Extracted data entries
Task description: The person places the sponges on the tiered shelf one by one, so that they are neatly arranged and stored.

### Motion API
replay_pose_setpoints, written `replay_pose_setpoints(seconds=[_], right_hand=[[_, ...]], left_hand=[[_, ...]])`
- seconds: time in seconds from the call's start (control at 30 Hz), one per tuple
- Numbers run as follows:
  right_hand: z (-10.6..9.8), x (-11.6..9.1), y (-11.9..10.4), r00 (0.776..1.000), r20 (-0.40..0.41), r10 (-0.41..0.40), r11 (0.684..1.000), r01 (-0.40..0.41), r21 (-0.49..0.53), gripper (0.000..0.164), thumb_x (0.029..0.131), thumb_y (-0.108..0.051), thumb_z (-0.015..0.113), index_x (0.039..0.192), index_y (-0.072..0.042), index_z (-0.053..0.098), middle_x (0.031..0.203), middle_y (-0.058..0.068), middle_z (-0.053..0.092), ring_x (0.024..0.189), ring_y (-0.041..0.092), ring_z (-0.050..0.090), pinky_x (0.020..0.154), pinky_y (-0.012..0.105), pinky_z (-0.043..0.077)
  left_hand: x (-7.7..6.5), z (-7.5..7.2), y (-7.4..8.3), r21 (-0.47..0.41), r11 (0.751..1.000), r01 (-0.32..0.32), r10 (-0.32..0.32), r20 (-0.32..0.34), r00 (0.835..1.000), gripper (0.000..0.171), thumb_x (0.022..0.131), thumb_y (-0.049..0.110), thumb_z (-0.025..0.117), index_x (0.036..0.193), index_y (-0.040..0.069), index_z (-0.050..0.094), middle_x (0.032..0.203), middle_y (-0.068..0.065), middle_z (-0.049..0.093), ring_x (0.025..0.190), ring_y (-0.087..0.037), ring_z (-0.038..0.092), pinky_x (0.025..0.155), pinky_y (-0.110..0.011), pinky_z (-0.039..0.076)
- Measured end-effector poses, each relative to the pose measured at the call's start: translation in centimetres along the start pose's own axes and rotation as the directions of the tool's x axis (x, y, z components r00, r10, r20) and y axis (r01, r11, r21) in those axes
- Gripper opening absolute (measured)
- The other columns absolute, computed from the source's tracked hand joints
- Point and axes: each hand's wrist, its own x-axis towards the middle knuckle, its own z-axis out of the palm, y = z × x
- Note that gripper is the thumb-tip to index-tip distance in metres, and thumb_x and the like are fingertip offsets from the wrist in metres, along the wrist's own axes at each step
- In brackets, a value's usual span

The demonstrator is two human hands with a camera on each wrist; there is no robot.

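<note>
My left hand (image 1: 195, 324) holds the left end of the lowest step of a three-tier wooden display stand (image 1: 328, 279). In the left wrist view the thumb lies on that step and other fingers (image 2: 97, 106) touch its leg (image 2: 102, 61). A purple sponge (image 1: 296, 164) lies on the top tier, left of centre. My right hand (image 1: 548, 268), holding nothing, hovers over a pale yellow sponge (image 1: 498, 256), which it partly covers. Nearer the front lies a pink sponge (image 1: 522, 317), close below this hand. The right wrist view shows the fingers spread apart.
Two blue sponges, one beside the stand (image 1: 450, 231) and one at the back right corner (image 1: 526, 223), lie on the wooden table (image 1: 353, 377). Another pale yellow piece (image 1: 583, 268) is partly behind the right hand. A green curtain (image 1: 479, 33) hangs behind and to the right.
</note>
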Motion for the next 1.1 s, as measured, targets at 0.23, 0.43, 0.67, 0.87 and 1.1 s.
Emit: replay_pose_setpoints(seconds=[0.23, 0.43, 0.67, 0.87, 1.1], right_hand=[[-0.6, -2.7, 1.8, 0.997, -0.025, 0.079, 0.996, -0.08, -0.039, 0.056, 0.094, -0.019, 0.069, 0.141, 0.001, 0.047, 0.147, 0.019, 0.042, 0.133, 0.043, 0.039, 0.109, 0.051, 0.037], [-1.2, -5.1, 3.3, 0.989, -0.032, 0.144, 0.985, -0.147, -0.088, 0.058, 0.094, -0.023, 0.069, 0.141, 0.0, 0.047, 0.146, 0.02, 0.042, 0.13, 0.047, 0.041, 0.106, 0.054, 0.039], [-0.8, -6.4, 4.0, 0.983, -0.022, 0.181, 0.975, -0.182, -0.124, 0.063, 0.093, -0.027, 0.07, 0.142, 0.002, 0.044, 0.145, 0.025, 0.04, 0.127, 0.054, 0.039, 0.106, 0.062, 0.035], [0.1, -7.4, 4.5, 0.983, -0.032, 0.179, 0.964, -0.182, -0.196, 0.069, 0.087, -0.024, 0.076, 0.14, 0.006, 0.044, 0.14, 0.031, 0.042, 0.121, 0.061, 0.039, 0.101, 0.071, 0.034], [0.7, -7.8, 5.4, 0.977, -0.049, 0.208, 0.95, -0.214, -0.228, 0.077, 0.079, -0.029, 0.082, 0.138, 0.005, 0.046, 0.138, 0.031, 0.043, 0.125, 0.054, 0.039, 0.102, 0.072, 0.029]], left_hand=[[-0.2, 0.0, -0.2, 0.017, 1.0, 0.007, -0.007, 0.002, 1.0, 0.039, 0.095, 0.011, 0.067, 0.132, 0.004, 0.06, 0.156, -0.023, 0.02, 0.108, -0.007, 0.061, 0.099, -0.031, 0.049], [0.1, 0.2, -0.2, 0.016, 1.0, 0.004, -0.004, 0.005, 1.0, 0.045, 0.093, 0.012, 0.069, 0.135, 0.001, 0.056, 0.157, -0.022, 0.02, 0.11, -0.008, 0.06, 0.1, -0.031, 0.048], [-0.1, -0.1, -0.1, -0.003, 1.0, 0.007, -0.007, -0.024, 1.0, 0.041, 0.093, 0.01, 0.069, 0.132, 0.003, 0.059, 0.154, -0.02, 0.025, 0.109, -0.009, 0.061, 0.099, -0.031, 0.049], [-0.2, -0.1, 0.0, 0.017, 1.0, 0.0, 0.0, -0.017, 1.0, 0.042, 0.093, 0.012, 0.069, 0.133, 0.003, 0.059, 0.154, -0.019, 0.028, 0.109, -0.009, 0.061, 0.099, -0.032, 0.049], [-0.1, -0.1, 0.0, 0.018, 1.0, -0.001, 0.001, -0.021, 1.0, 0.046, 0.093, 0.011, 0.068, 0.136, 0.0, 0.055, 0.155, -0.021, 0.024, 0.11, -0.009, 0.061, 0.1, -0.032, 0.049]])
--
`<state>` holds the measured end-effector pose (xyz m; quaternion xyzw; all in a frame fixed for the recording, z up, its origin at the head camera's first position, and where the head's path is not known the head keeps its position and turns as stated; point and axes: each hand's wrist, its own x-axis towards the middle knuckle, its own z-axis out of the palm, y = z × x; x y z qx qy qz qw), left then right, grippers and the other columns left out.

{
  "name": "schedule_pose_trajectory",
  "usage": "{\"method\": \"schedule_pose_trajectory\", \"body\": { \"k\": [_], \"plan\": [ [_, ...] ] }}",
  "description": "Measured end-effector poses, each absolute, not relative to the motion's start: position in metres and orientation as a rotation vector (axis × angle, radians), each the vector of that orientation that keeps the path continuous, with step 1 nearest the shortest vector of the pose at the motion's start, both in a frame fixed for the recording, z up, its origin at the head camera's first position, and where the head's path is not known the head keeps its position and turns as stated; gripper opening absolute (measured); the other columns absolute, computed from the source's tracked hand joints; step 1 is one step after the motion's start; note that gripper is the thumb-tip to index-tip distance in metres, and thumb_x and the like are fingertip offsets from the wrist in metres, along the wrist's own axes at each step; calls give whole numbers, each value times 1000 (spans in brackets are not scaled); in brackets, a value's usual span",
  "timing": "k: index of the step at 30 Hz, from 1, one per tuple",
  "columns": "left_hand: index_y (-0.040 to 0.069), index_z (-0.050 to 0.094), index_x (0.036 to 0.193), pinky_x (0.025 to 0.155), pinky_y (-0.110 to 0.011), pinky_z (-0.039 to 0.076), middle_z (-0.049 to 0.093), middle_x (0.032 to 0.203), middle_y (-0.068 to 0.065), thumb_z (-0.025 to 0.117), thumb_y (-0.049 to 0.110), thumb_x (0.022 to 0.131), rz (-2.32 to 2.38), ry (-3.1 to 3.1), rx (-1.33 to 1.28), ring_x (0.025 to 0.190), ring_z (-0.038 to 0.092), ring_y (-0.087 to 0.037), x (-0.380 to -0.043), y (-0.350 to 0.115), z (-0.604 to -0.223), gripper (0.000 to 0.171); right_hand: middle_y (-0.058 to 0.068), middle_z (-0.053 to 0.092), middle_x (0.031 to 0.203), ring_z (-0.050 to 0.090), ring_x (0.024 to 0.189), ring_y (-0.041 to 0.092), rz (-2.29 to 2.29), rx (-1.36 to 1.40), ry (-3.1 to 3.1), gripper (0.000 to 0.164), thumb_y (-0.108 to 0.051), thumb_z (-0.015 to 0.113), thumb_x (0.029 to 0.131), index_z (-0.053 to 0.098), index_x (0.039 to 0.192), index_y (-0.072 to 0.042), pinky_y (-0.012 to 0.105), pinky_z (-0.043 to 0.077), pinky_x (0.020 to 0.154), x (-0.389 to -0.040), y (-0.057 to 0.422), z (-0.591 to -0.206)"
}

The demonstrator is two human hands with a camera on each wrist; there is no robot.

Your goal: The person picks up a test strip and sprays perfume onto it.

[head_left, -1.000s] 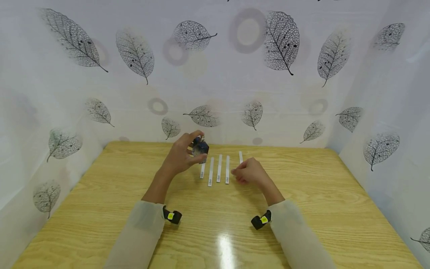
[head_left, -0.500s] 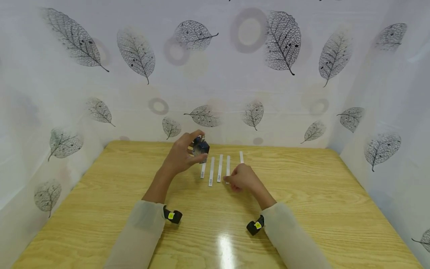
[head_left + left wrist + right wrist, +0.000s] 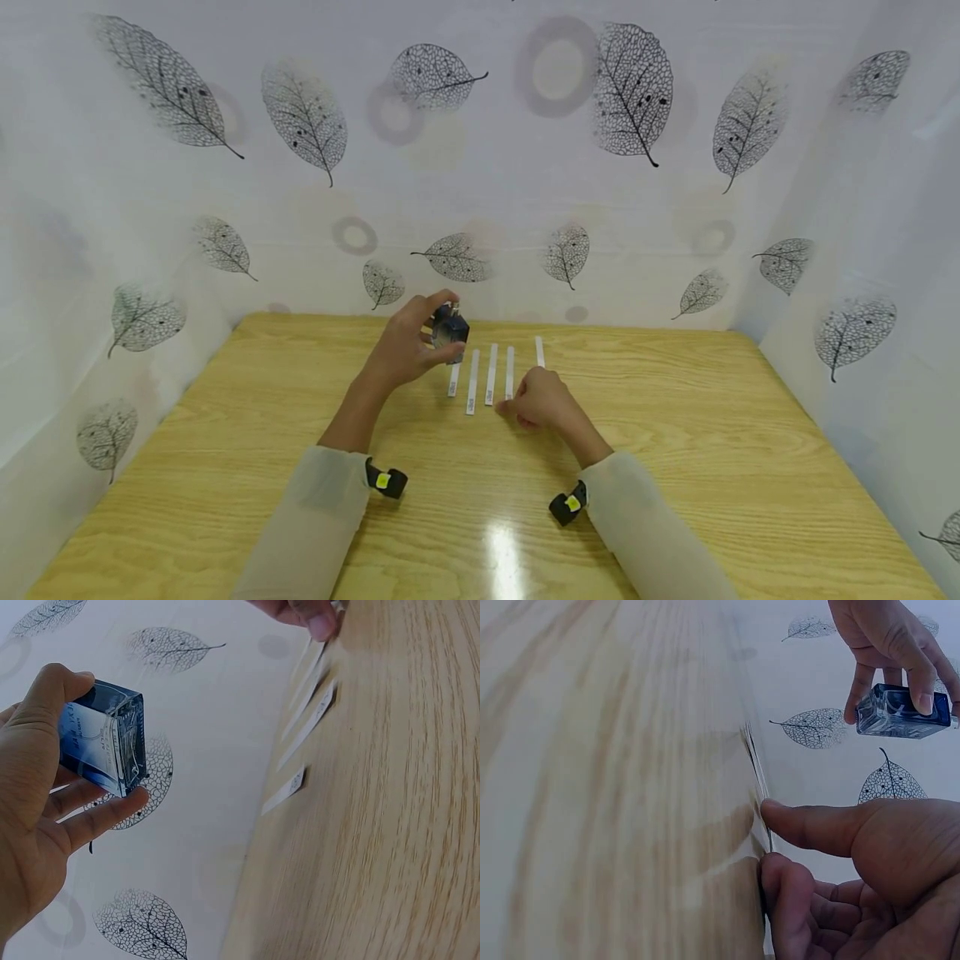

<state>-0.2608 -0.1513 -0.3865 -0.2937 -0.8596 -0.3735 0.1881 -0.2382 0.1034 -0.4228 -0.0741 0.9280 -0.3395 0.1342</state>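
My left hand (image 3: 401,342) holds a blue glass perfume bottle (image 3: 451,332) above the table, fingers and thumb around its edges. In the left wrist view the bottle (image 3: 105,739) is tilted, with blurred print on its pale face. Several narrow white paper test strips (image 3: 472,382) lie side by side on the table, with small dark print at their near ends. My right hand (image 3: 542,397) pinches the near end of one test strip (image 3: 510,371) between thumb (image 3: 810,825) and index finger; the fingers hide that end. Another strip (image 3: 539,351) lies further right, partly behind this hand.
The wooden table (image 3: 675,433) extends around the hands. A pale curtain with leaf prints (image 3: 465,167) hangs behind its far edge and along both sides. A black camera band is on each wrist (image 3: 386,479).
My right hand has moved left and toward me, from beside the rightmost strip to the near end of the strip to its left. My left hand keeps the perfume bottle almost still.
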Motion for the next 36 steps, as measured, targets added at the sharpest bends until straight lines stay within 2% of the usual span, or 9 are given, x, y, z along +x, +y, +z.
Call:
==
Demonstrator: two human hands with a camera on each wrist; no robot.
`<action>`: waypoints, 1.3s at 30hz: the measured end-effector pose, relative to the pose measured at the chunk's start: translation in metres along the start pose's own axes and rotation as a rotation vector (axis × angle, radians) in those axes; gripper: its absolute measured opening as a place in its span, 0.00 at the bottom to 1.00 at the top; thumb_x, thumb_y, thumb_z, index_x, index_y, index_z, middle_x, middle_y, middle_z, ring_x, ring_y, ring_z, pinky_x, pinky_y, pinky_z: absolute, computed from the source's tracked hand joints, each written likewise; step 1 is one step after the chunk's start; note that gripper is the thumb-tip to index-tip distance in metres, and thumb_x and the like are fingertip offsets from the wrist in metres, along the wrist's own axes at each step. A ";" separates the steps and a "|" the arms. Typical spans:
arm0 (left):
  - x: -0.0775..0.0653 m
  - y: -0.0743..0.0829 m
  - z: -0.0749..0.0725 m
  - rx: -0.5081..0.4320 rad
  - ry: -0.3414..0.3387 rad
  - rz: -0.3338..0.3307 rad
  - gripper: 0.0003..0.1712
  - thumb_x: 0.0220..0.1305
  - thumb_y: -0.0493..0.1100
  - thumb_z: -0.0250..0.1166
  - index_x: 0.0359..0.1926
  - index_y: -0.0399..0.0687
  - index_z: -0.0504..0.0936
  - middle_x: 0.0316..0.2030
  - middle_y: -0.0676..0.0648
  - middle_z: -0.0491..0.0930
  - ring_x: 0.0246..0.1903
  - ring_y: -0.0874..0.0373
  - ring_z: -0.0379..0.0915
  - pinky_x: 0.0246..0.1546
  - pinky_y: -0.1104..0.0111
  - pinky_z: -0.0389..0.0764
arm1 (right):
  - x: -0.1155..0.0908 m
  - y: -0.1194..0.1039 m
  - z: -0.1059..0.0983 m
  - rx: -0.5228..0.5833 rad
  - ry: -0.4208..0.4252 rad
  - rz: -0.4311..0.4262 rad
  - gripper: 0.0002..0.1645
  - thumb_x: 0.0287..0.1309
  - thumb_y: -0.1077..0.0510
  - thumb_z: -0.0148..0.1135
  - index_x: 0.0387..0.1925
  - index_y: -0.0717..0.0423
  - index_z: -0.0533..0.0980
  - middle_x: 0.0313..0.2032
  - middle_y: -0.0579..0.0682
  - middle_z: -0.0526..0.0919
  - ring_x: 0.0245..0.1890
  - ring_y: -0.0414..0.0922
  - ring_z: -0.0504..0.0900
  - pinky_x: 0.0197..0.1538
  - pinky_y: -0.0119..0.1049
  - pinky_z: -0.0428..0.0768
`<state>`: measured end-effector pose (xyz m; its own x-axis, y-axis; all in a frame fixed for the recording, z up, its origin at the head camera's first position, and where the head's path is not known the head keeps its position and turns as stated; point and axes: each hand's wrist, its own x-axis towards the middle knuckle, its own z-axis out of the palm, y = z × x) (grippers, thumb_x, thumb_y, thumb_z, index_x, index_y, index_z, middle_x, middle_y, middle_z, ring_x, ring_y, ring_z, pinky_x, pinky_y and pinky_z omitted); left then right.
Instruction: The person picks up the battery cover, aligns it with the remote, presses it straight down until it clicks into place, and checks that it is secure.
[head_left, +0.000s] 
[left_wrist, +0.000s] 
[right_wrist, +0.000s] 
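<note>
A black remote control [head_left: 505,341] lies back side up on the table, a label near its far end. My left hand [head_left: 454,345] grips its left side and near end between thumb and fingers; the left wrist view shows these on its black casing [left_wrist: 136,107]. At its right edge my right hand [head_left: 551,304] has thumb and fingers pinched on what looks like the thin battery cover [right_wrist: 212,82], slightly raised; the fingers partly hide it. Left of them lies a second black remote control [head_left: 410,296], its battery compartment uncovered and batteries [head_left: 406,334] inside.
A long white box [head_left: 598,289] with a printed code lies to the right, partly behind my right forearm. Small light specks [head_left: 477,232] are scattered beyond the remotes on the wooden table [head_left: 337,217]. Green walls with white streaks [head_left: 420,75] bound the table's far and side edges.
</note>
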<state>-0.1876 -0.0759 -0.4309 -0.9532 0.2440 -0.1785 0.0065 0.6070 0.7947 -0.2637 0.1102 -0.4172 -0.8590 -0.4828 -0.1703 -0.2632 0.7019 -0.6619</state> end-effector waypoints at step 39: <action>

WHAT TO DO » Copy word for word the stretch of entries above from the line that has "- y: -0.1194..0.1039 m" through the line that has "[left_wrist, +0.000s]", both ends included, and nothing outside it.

RESPONSE »
  - y: -0.1194..0.1039 m
  - z: -0.1059..0.0983 m
  - rx: -0.5228..0.5833 rad
  - ry: -0.4208..0.4252 rad
  - rz: -0.4311..0.4262 rad
  - gripper: 0.0002..0.1645
  - thumb_x: 0.0287..0.1309
  - thumb_y: -0.1077..0.0510
  - thumb_z: -0.0148..0.1135
  - index_x: 0.0387..0.1925
  - index_y: -0.0717..0.0423
  - index_z: -0.0533..0.0980
  - middle_x: 0.0313..0.2032
  - middle_y: -0.0579..0.0682
  - middle_z: -0.0526..0.0919
  - ring_x: 0.0245..0.1890
  - ring_y: -0.0414..0.0922
  - ring_z: -0.0504..0.0900
  - pinky_x: 0.0197..0.1538
  - pinky_y: -0.0119..0.1049
  - pinky_z: -0.0428..0.0768
`<state>`: measured end-effector pose (xyz m; its own x-axis, y-axis; all in a frame fixed for the recording, z up, its origin at the head camera's first position, and where the head's path is not known the head keeps its position and turns as stated; point and axes: each hand's wrist, its own x-axis towards the middle knuckle, its own z-axis out of the palm, y = z × x) (grippers, thumb_x, thumb_y, thumb_z, index_x, index_y, index_z, middle_x, middle_y, middle_z, ring_x, ring_y, ring_z, pinky_x, pinky_y and pinky_z omitted); left then right.
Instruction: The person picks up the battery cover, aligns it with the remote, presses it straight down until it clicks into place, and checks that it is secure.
[head_left, +0.000s] 
[left_wrist, +0.000s] 

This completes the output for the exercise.